Possibly the greatest conflict between science and religion has been creation. The Bible “clearly” says the world and everything else was created in seven days, well six days plus one. Every fact and theory that science has ever uncovered indicates an earth and universe much older than that.
Since around the mid-1800s, when science, with Darwin’s help, uncovered that the Earth may in fact be a little older than the Bible leads us to believe. Religion, Christianity, has struggled to either disprove science or convince the world that religion and science do not belong in the same sentence. Dinosaurs have really mucked things up because it’s hard for religion to deny that they existed. And so, the task is to disprove the science used to date them. Carbon-14 dating has been proven to be inaccurate, though I still feel it’s proven that dinosaurs are older than the Bible is interpretted to state. There are other methods, including the completely inductive analysis of the layered organization of fossils within the substrata. Anyway, my point is not to go over all that again.
Let’s assume that science is inaccurate. Christian groups make the claim that scientists use their findings to support their atheistic beliefs. In many cases, they’re right. However, this is obviously true for Christians who attack science in this matter. So my purpose in this blog is to see if the “data” in the Bible is manipulated and misinterpretted to wage war with science.

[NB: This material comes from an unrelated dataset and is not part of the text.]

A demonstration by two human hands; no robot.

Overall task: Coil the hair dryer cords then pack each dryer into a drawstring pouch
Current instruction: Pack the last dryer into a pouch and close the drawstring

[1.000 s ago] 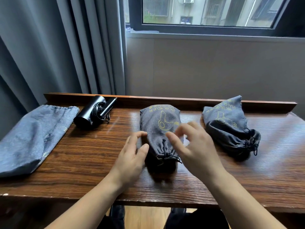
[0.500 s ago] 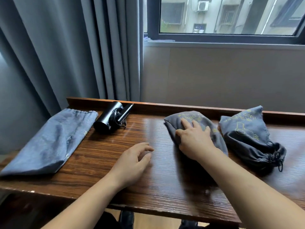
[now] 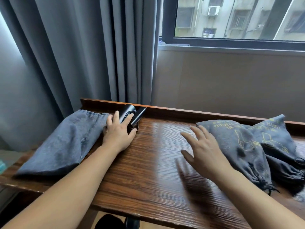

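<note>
A black hair dryer with its cord wound up lies at the table's back rim. My left hand lies over the dryer, fingers wrapped around its body. Just left of it an empty flat grey drawstring pouch is spread on the table. At the right two filled grey pouches lie side by side: the nearer filled pouch and the far filled pouch, both drawn closed at the near end. My right hand hovers with fingers spread just left of the nearer filled pouch, holding nothing.
The wooden table has a raised back rim against the wall. Grey curtains hang behind the left half, a window above the right. The table's front edge runs below my forearms.
My left hand moved from mid-table to the black dryer and closed around it. My right hand lifted off the nearer filled pouch and drew leftward. The camera view swung left.
</note>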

We’re told that the universe was created in six days. There is a stubborn insistence that a “day” represented a 24 hour cycle. Even Christians have argued that a day could mean many things. What if God was standing on Mercury when he called out his commands of creation? Then his day would have been a 4,224 hour cycle, at Mercury’s current rotation. And on Mercury, he would have completed two years in that time one day. So creation would have taken 12 years.
We measure a day roughly by the length of time it takes for the Earth to revolve around its axis. As a result of this rotation, the Sun is able to light and warm the entire earth. The purpose of a day is to set a timetable for the light and warmth that the Sun provides us. God seems to has used this purpose as his measurement. He has called the “light” day and the “darkness” night. He called the evening and the morning, the first day. The strange thing is that God did not create the Sun, “the greater light to rule the day”, until the fourth day. In verse 14, he clearly states that these ruling lights would distinguish the days. So how did he measure the light and the dark for the first three days?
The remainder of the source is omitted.